"Water and Air" including works by Carris Adams and Scott Wolniak Reviewed in Chicago Reader

The waves Feelings of connection and isolation haunt Space & Time’s group show “Water & Air"

The elements water and air both seem to possess an aloof quality. They lurk until they want their presence known, like a hurricane. Water drips through our synapses and air expands our lungs like bellows. We’re beings of water and air, held aloft by the systems we create to corral waves and tame winds. This question of systems, of ways of understanding the world, lies at the heart of Space & Time’s new show, “Water & Air.” 

 

Space & Time, one of the city’s increasingly rare storefront artist-run galleries, is a fitting space for an inquiry into the nature of how we encounter, relate to, and understand this often inchoate world.
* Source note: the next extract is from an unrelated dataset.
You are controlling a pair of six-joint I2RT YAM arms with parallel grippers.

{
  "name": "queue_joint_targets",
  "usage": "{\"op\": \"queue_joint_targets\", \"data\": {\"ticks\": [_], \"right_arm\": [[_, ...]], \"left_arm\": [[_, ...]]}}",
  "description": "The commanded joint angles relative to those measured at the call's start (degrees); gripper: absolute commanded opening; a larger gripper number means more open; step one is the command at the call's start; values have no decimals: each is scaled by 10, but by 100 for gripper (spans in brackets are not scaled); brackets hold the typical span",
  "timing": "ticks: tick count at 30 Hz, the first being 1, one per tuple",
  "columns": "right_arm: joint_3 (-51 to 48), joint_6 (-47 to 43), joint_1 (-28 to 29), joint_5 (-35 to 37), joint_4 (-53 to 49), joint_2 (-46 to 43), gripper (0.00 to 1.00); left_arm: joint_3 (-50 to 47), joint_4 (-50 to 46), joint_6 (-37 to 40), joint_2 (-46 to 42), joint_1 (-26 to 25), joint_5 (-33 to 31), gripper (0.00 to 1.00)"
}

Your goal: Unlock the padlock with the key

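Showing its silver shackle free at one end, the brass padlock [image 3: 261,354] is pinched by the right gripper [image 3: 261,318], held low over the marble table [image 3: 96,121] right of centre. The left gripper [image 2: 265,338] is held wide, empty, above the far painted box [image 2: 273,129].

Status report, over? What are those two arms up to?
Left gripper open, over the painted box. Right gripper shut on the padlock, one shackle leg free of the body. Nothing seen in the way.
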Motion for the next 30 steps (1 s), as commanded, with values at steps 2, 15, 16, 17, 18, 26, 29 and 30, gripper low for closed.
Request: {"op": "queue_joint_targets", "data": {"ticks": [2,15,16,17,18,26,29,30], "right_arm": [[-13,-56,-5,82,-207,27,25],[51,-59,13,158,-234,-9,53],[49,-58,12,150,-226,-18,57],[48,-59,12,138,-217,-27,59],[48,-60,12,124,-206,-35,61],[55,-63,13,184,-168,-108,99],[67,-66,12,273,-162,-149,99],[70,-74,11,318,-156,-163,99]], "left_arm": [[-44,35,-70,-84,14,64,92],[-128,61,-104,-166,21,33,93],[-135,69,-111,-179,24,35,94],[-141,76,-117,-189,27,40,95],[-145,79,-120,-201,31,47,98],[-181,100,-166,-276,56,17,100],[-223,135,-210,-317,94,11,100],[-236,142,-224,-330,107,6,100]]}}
I make these claims as art and our experience of it are increasingly cosseted by private funds and institutional barriers. Storefront spaces, like the city’s long history of apartment galleries, is a way to not only open art to multiple publics but to transform our shared landscape. Curated by gallery cofounder Nicole Mauser and artist Sara Grose, “Water & Air” demands a group of 11 artists (including Brett Swenson, Scott Wolniak, Nico Pliskin, and Micaela Krol) dissect the questions inherent to touching, feeling, and being in the world. It’s an investigation taken up with deft hands, for all these artists acknowledge the frictions inherent to directing the currents where language often fails.